### WHAT YOU SHOULD DO
Scan the lines below; pull out those with "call".

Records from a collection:
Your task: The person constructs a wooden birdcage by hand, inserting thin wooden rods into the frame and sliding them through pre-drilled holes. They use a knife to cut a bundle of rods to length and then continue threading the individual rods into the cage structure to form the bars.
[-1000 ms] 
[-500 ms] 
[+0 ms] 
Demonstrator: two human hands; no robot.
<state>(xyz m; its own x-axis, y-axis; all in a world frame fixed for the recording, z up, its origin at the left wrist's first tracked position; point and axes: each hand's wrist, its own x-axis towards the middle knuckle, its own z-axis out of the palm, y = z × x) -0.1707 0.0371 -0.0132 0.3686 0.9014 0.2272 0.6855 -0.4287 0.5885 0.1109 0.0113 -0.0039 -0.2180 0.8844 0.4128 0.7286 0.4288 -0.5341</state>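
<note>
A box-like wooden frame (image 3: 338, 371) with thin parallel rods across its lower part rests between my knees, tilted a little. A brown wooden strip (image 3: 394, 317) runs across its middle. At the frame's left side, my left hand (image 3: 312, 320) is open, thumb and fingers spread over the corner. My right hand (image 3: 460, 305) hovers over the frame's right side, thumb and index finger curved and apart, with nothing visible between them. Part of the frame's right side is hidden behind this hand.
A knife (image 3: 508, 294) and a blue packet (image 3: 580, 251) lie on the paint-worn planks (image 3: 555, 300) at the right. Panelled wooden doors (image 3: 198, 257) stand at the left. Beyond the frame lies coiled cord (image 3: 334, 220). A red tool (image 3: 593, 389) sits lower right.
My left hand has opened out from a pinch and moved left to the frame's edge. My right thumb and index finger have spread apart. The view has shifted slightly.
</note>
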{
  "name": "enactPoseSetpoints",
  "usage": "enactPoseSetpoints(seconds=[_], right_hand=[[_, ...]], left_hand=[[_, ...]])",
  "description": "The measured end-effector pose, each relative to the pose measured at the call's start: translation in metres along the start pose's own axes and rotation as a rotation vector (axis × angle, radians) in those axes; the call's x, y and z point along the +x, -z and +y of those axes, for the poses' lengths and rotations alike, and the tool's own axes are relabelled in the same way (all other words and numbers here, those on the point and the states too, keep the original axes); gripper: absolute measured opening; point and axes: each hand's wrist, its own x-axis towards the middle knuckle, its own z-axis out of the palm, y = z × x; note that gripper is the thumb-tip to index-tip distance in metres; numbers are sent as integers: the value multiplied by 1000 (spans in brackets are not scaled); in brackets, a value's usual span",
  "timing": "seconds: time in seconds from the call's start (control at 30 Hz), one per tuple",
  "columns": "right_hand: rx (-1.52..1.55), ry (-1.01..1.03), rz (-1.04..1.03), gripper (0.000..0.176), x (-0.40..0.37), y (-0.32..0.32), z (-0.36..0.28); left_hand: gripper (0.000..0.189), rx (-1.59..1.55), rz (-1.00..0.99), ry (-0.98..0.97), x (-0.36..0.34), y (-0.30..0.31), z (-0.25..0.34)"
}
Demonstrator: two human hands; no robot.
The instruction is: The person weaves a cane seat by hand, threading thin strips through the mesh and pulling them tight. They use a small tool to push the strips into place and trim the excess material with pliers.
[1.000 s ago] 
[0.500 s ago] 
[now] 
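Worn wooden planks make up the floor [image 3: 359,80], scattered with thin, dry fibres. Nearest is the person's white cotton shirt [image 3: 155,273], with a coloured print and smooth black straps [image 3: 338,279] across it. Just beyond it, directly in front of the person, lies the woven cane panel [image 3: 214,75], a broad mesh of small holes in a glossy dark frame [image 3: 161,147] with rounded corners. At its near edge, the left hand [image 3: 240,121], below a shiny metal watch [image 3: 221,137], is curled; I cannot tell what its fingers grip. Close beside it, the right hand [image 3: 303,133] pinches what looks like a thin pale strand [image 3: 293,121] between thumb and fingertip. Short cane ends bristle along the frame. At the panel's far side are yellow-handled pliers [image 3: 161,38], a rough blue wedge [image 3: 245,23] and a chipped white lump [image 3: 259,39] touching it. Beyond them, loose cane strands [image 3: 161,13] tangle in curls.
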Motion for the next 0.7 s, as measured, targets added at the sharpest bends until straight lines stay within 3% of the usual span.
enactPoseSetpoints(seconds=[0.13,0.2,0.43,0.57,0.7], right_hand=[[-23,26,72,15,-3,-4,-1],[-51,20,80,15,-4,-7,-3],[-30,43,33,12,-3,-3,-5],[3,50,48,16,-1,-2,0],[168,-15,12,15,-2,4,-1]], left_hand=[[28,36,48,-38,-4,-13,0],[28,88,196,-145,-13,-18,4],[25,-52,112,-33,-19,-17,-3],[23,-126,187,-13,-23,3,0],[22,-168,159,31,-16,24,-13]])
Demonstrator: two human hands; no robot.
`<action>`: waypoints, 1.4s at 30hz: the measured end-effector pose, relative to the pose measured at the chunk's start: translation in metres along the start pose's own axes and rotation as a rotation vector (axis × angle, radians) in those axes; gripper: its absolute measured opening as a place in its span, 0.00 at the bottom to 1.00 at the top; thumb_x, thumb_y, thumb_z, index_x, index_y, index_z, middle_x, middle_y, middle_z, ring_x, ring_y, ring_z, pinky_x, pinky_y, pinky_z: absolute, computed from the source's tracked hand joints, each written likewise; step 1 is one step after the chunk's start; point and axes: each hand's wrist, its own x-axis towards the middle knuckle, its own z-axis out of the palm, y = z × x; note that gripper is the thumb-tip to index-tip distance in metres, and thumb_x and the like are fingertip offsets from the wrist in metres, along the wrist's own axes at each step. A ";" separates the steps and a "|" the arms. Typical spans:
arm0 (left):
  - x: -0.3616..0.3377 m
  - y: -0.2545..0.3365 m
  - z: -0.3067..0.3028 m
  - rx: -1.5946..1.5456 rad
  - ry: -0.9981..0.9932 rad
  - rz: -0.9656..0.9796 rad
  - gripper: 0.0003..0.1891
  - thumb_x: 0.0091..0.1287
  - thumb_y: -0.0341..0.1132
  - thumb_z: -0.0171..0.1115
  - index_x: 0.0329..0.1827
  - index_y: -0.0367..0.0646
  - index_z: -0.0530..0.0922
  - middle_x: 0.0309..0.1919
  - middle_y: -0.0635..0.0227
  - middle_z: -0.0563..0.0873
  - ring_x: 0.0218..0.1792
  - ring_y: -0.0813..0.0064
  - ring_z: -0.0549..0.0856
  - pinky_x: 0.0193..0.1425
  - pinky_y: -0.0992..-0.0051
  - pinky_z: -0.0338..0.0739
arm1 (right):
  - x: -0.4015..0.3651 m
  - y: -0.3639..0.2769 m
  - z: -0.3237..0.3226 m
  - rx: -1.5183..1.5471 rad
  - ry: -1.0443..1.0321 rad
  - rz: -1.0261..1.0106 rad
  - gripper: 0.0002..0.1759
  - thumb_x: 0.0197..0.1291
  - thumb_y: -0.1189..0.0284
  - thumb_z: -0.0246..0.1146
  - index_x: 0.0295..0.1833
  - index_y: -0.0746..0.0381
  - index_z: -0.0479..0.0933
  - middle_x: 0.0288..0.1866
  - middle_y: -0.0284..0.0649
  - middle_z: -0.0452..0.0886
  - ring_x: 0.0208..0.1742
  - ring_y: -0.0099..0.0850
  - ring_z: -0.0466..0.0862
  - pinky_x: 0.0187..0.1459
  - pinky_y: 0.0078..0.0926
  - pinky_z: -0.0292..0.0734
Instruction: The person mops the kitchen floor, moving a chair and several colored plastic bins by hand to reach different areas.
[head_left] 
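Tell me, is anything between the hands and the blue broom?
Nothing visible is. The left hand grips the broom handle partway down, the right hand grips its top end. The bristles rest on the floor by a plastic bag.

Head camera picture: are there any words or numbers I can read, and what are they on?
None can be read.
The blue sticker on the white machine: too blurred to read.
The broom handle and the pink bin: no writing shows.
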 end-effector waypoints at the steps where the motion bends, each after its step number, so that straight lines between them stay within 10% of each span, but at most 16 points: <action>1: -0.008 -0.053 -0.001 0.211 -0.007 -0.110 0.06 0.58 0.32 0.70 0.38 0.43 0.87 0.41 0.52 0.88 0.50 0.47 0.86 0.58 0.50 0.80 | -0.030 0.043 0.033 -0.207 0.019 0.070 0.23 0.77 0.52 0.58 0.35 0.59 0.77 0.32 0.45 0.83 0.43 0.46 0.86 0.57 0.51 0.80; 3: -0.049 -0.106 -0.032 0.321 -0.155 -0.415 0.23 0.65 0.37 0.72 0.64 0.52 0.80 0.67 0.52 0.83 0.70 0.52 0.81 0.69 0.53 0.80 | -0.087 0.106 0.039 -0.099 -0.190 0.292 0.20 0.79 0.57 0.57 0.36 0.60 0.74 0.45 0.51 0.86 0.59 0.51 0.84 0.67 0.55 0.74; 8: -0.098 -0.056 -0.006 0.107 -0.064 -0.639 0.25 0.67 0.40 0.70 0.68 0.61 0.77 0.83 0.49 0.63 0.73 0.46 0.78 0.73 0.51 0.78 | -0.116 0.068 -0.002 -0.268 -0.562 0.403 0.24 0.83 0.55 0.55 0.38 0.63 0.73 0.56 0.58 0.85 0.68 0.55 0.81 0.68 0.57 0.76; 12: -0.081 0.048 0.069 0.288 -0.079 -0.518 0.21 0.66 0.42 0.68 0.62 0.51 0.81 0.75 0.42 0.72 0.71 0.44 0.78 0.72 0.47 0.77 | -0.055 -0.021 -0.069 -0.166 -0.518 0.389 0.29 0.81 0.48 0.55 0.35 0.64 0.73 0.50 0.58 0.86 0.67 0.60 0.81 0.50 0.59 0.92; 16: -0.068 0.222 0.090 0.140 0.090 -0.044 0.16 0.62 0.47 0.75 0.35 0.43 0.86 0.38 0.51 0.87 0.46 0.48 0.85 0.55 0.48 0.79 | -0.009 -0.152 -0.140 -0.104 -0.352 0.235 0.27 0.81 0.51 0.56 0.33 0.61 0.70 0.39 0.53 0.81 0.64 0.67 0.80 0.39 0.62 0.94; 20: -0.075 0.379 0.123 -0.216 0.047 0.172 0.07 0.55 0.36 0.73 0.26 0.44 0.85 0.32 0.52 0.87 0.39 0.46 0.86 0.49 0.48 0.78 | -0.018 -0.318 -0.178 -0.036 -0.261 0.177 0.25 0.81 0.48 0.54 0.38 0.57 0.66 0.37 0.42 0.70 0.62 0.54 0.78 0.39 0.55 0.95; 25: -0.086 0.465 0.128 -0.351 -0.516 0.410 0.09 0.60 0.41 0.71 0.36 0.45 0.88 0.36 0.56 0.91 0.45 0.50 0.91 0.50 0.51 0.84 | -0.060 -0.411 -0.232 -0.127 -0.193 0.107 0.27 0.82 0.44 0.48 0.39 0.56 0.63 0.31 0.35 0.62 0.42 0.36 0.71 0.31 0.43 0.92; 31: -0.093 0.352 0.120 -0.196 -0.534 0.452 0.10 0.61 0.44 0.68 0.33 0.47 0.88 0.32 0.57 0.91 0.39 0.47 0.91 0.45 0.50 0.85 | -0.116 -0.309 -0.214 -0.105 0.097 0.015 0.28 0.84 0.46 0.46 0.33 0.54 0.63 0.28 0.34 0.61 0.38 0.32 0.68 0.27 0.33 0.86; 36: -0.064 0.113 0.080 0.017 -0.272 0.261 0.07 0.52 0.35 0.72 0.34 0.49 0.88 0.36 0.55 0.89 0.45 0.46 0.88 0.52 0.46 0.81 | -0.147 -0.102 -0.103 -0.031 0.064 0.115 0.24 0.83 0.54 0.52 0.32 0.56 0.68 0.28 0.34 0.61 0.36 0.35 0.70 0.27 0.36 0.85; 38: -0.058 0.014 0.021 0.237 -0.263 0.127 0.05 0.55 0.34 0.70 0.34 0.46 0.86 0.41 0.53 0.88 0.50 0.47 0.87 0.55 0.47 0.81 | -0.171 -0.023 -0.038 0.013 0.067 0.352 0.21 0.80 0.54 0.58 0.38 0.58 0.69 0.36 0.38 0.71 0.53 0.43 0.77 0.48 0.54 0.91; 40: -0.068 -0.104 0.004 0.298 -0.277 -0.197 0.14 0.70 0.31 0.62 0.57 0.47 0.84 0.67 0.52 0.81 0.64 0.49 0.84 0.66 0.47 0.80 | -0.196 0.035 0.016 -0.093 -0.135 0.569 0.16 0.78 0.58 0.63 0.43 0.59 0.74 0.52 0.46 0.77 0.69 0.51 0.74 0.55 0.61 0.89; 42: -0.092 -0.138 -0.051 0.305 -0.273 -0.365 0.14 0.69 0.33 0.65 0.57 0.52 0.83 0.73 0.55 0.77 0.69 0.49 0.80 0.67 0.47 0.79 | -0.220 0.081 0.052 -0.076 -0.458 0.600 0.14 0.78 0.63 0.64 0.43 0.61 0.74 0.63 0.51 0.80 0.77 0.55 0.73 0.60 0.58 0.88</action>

### EXERCISE RESULT
  "description": "The measured end-effector pose, each relative to the pose measured at the call's start: translation in metres along the start pose's own axes and rotation as a rotation vector (axis × angle, radians) in those axes; the call's x, y and z point along the +x, -z and +y of those axes, for the poses' lengths and rotations alike, and the tool's own axes are relabelled in the same way (all other words and numbers here, those on the point and the states too, keep the original axes); gripper: absolute measured opening; point and axes: each hand's wrist, its own x-axis towards the middle knuckle, its own z-axis out of the palm, y = z × x; note that gripper is the thumb-tip to index-tip distance in metres; numbers are sent as integers: the value multiplied by 1000 (spans in brackets are not scaled); in brackets, a value's usual span",
  "timing": "seconds: time in seconds from the call's start (control at 30 Hz), one per tuple",

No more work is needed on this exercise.